■ **Problem statement**:
Within the records that follow, find every line containing the string "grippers". Copy those lines.

Data items:

+ + + + + + +

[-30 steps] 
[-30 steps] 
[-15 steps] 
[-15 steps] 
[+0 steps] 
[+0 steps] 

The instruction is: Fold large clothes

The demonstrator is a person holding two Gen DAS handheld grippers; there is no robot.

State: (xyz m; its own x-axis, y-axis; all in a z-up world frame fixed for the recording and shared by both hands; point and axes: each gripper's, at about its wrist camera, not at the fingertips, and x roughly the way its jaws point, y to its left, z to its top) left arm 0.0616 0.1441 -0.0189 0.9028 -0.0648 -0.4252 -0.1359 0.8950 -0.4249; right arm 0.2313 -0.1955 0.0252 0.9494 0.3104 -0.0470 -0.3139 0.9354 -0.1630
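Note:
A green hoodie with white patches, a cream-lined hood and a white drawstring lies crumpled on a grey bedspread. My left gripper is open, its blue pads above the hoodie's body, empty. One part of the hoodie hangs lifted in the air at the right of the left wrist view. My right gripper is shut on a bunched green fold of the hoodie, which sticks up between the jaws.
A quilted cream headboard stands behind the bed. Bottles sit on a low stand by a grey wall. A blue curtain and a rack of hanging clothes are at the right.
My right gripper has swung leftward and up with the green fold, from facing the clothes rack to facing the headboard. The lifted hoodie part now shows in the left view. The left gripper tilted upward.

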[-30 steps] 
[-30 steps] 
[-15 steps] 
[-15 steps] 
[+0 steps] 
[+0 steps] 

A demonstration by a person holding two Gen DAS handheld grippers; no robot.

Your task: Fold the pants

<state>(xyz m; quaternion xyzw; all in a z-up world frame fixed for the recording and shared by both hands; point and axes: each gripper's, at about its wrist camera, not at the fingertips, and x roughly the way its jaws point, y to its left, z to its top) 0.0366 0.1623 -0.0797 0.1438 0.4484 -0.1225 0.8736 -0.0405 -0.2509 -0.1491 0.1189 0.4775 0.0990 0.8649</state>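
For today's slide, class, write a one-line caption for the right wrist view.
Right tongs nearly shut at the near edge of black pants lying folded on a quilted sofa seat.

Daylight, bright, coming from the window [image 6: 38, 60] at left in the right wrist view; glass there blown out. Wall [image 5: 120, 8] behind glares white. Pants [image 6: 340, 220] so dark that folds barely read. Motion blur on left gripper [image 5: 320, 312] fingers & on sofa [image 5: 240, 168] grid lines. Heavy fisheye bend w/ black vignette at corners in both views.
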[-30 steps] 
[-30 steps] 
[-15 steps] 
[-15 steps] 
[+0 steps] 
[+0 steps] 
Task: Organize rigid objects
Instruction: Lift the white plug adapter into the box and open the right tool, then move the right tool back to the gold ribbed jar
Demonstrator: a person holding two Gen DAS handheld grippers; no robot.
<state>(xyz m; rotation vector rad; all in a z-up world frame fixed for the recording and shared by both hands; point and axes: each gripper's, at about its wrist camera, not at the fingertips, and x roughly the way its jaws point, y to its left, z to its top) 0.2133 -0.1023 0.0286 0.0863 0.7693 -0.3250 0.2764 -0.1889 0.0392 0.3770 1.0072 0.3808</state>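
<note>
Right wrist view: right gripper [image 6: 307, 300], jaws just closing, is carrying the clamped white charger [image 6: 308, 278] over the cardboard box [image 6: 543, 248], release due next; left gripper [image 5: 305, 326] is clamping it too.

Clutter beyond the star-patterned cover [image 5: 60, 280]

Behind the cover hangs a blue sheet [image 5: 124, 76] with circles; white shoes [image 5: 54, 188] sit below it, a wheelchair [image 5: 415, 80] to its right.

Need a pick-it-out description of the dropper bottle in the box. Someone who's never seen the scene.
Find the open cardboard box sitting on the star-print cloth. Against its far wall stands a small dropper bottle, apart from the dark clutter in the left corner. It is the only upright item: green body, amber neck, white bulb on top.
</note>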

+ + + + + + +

■ **Exercise solution**:
The demonstrator is a person holding two Gen DAS handheld grippers; there is no robot.
A demonstration by a person holding two Gen DAS handheld grippers; no robot.
Demonstrator: a person holding two Gen DAS handheld grippers; no robot.

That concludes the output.